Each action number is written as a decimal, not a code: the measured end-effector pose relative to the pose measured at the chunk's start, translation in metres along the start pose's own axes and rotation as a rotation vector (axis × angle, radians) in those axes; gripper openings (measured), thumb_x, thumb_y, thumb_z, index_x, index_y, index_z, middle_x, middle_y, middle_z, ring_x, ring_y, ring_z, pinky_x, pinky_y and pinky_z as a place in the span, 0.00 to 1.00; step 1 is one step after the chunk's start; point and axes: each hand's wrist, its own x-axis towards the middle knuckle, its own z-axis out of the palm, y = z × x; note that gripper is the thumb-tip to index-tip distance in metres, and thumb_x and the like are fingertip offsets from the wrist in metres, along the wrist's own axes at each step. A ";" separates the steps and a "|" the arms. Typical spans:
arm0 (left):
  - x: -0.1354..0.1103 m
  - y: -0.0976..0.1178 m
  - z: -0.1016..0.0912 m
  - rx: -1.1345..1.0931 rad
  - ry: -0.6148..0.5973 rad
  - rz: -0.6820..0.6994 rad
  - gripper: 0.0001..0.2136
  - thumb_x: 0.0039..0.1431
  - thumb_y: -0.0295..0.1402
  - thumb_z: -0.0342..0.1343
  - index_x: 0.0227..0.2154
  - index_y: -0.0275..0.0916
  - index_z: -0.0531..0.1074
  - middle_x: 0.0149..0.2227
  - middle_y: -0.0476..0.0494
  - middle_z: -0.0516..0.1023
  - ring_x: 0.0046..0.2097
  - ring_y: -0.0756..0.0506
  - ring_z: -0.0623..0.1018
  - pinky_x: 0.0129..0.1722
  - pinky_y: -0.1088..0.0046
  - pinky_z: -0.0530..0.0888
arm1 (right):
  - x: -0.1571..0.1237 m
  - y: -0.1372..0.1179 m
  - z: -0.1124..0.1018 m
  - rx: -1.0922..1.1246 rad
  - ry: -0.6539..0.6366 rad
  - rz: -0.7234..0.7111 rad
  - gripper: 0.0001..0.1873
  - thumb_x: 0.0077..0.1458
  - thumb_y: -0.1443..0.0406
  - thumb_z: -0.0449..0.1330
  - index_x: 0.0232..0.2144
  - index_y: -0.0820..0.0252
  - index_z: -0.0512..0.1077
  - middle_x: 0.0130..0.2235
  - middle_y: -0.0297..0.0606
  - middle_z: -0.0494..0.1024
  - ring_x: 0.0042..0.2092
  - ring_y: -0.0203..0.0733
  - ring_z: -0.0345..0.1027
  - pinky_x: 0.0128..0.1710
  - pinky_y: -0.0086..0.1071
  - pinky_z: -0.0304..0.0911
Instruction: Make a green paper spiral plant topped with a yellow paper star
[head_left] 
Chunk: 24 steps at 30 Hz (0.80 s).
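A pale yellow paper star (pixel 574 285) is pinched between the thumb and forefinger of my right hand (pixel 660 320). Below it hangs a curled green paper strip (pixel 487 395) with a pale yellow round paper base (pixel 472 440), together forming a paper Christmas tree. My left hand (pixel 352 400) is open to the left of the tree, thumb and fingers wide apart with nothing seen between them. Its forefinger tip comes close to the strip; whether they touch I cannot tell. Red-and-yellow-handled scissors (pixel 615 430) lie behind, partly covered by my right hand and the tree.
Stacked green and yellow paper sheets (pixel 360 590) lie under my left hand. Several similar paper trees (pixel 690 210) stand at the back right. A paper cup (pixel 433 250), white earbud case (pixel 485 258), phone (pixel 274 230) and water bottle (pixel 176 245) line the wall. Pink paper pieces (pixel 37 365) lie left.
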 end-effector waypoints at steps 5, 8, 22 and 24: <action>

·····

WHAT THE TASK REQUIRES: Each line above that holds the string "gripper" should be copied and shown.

EXPECTED ANSWER:
Each action number is written as a decimal, not a code: the measured end-effector pose relative to the pose measured at the chunk's start, translation in metres along the start pose's own axes and rotation as a rotation vector (axis × angle, radians) in those axes; gripper openings (measured), thumb_x, thumb_y, thumb_z, index_x, index_y, index_z, middle_x, middle_y, middle_z, ring_x, ring_y, ring_z, pinky_x, pinky_y and pinky_z as a place in the span, 0.00 to 1.00; step 1 is one step after the chunk's start; point and axes: each hand's wrist, its own x-axis towards the middle knuckle, its own z-axis out of the palm, y = z × x; note that gripper is the thumb-tip to index-tip distance in metres, and thumb_x and the like are fingertip offsets from the wrist in metres, along the wrist's own axes at each step. A ";" separates the steps and a "|" the arms. Typical spans:
  - gripper: 0.0001..0.2136
  - gripper: 0.0001..0.1873

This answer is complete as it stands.